A case in point, I popped in the other day for a scheduling meeting and in the edit there were 6 people sat around the director producing by committee. I’ve really never seen anything like it outside of a Network screening. I surely know the necessity of finessing a cut, particularly of a pilot but the idea of having 3 kids who have never worked on a show before saying things like, I think it looks weird, can we try it with another beat boggles the mind. Being the ardent professional that I am I pointed out their clock missed out a number, suggested they don’t accidentally cover someone’s face with a graphic and hot footed it out of there. I know when too many cooks spoil the broth.
In other news, there was finally some movement on our hip hop reality show. Unfortunately the direction was down the toilet as our talent proved to be entirely reluctant to cooperate with filming requests.

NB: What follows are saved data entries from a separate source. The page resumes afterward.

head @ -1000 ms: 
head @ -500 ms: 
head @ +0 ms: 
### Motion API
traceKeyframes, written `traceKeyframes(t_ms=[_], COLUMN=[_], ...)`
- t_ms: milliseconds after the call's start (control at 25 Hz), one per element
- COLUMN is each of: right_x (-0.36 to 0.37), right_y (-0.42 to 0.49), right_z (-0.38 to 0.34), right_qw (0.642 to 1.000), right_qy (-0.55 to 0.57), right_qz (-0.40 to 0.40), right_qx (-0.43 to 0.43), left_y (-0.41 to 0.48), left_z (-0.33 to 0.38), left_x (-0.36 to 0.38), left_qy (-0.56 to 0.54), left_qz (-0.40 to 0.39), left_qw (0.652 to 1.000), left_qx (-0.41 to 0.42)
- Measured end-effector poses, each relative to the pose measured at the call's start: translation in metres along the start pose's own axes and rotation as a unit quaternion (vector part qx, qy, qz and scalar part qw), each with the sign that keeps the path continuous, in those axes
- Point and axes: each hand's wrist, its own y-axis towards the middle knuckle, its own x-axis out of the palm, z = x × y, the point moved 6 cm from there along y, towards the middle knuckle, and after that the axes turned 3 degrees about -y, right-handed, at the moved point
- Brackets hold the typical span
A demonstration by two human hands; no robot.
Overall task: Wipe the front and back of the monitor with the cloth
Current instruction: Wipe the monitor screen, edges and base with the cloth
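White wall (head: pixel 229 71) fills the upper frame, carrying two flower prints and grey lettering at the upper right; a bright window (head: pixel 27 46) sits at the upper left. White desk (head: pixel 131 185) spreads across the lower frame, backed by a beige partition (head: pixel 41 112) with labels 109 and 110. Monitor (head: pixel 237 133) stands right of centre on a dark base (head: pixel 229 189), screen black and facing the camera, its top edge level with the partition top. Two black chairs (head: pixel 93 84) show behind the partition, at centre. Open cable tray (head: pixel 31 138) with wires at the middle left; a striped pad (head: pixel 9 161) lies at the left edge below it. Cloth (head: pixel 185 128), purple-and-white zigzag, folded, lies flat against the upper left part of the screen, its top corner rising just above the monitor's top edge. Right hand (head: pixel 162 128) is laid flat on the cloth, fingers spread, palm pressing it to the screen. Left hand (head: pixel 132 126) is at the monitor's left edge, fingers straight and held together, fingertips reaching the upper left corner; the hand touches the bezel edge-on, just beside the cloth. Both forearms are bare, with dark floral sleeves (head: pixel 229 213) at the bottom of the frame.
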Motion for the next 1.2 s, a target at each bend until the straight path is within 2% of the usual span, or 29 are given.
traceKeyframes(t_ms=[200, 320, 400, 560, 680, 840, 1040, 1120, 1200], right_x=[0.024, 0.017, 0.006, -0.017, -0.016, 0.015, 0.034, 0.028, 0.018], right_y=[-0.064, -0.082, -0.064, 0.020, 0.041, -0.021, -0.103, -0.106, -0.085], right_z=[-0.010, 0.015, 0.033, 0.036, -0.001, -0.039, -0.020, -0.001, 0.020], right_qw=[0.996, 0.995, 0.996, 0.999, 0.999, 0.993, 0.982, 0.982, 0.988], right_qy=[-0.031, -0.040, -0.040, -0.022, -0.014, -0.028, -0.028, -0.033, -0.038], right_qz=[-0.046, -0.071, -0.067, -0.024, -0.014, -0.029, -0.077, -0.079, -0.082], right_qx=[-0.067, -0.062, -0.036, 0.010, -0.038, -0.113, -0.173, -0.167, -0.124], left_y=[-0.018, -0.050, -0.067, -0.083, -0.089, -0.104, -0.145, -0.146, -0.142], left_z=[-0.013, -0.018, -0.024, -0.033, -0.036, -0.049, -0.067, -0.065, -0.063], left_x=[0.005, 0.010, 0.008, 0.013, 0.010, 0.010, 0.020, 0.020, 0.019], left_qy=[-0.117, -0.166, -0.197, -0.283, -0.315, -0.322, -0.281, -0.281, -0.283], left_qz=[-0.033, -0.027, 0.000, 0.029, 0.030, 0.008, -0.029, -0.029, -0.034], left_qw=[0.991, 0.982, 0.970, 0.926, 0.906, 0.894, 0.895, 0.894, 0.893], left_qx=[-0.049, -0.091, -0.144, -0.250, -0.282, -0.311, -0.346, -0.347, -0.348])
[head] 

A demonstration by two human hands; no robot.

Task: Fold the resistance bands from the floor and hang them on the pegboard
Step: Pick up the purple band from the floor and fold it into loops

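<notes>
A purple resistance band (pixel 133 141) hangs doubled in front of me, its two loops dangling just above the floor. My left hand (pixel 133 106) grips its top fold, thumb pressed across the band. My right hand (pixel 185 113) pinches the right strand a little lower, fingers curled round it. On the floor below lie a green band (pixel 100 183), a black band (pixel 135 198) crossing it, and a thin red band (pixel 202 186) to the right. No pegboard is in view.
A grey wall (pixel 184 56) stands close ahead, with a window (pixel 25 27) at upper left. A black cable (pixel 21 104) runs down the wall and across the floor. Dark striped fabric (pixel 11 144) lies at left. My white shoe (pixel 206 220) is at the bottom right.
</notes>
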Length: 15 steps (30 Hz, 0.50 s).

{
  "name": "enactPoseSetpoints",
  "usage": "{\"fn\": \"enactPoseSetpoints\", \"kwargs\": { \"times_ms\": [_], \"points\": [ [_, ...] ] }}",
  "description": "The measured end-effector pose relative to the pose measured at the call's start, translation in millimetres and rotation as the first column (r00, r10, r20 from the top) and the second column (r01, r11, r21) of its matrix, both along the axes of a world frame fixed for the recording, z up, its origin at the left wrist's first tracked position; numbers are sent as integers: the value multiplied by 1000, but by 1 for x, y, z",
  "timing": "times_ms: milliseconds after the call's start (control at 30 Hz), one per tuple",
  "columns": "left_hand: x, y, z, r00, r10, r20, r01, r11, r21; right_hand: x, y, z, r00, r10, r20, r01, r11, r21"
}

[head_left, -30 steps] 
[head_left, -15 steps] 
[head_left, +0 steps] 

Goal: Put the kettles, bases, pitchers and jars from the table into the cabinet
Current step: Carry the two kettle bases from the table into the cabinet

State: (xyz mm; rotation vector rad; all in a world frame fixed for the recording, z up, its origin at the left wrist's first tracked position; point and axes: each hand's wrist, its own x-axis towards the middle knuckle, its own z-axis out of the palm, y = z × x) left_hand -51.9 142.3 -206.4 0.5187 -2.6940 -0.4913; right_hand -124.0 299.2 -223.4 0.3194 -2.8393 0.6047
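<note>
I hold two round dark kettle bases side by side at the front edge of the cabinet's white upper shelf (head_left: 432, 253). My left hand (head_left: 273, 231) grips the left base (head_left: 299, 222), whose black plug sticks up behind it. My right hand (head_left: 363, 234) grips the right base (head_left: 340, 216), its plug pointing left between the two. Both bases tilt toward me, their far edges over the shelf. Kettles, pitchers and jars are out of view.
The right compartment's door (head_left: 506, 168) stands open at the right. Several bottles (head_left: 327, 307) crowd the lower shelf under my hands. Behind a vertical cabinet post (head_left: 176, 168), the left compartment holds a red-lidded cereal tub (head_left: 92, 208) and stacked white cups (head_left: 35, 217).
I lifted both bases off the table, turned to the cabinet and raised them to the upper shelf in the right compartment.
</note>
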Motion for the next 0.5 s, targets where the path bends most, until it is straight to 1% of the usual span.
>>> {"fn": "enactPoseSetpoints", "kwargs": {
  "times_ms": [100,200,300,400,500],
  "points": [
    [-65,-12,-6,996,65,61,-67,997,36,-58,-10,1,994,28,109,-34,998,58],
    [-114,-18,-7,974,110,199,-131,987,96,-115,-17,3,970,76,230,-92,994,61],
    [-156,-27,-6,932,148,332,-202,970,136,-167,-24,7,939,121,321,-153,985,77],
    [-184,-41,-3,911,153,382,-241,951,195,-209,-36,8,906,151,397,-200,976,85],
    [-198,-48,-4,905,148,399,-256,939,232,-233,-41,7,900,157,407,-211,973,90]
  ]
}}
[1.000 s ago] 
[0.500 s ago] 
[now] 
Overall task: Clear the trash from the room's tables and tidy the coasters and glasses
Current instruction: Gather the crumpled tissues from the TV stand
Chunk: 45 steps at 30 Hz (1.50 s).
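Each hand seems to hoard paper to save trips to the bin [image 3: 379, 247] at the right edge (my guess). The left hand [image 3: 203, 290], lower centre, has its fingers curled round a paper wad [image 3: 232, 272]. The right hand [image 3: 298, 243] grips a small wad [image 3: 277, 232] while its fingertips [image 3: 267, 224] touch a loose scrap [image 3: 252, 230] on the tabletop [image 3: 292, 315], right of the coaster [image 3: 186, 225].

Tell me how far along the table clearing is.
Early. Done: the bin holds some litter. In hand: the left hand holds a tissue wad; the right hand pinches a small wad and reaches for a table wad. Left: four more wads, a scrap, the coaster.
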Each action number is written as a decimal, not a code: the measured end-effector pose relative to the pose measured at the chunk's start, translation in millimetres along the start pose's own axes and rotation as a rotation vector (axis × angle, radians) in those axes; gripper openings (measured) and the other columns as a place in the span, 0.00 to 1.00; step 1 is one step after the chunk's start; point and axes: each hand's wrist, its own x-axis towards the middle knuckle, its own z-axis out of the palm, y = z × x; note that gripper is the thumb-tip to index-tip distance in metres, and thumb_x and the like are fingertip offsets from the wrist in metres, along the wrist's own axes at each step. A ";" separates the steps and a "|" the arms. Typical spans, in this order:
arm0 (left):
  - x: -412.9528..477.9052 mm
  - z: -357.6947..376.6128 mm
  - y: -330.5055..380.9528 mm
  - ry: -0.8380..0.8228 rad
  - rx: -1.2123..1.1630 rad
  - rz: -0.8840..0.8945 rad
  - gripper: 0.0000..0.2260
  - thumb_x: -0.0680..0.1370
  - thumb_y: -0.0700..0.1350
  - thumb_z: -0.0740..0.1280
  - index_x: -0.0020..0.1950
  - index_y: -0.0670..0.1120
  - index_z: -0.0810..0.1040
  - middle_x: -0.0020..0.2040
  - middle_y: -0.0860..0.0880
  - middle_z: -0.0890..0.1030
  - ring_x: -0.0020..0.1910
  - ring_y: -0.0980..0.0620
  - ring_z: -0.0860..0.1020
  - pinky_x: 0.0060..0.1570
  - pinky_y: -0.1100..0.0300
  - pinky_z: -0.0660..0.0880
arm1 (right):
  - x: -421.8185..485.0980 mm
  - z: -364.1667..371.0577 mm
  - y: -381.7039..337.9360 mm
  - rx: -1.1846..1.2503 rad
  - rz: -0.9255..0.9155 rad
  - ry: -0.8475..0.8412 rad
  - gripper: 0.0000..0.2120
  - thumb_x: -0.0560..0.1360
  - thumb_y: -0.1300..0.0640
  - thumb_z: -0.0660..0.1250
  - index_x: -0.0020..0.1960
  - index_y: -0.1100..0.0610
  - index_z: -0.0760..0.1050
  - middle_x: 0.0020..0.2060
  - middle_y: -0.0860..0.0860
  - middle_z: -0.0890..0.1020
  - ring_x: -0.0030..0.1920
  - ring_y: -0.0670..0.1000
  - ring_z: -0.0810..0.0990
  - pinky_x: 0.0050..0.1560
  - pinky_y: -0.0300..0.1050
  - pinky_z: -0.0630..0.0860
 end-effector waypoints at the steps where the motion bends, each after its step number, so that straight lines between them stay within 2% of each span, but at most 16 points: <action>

Fortunately I have been approached about another and much better devised show that I see doing extremely well on Oxygen or Soapnet. The experience with the hip hop reality hell did serve one purpose though. I’ve become exceedingly better at shaping a show to be sold.
And finally, I have a serious problem with people who aren’t supporting their own industry. The other day I was at an industry event where we were discussing shows we are getting into these days (Breaking Bad, Damages, Heroes) when it became apparent that very few of these people were paying to view these shows, they were downloading them illegally from the net instead of using the multitude of legal options available; cable, on demand, hulu, Netflix, network websites.
One woman even said her husband refused to pay for cable since he could download everything they wanted for free. I pointed out that since they both worked in the industry wasn’t it in their best interest to pay $30 a month for something that contributes in the long term to their livelihoods?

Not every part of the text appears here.